Another selling point for the remake is the addition of voice acting. Unfortunately, it also happens to be some of the worst acting I’ve experienced in a modern video game. The dialogue was always hokey, which was part of Secret of Mana’s charm, but when Square Enix apparently hires a local dinner theater troupe to perform those lines, it turns into theater of the absurd. I’ve even witnessed instances of characters changing voices mid-conversation, which is utterly unacceptable.
The one bright spot of Secret of Mana is the newly arranged music score. The classic songs sound great, and there’s even an option to turn on the original game score if you prefer that classic low-fi sound. Having played the original game a few times in the ’90s, it’s amazing how much this music is ingrained into my psyche, and hearing it again brought back 20-year-old memories. Also, on the walls in shops, houses, and inns are paintings featuring classic characters from the Mana/Seiken Densetsu series, which is a nice call back to the past. If Square Enix had put in that much love to the rest of this remake, this review would have been totally different.
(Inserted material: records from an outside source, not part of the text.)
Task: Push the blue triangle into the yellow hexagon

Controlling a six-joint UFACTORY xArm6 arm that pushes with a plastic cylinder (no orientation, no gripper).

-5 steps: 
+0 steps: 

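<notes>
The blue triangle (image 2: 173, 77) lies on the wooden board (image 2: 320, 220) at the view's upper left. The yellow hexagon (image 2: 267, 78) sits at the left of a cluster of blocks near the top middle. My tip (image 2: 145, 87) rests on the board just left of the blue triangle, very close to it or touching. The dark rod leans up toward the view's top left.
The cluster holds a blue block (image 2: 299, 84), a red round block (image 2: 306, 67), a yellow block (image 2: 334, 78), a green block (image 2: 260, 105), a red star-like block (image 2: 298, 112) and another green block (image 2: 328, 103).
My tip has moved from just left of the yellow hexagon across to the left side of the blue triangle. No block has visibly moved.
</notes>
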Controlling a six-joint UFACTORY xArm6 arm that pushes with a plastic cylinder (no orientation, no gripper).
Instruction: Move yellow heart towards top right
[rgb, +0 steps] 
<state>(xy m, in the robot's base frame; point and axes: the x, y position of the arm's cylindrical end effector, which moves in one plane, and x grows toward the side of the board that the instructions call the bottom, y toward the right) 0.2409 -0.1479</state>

Secret of Mana did some amazing things in 1993, and in many ways helped usher in a new era of RPGs. It is still regarded as a beloved adventure, and was even included as part of the SNES Classic console that Nintendo released last year. A full scale remake sounded like a great idea and charged up the game’s legion of fans, but poor execution and head-scratching decisions hold it back from coming anywhere near the greatness of the original game. One of my friends, who considers Secret of Mana his favorite video game ever, is equally frustrated by this remake. Gamers would be better served playing this game in its original form on the SNES Classic than to try and play this overpriced mobile game disguised as something new and exciting. And if this is how Square Enix handles remakes of beloved RPGs of the past, we all should be very afraid at what the Final Fantasy VII remake has in store for us. As it stands, maybe the Secret of Mana should have remained a secret.
The review is based on the PlayStation 4 version of Secret of Mana. A review code was provided by Square Enix.
Unfortunately, everything is wrong with this remake of the classic SNES game. From shoddy voice work and pedestrian graphics to janky combat, the experience is nearly ruined, and a classic game's reputation is forever soiled.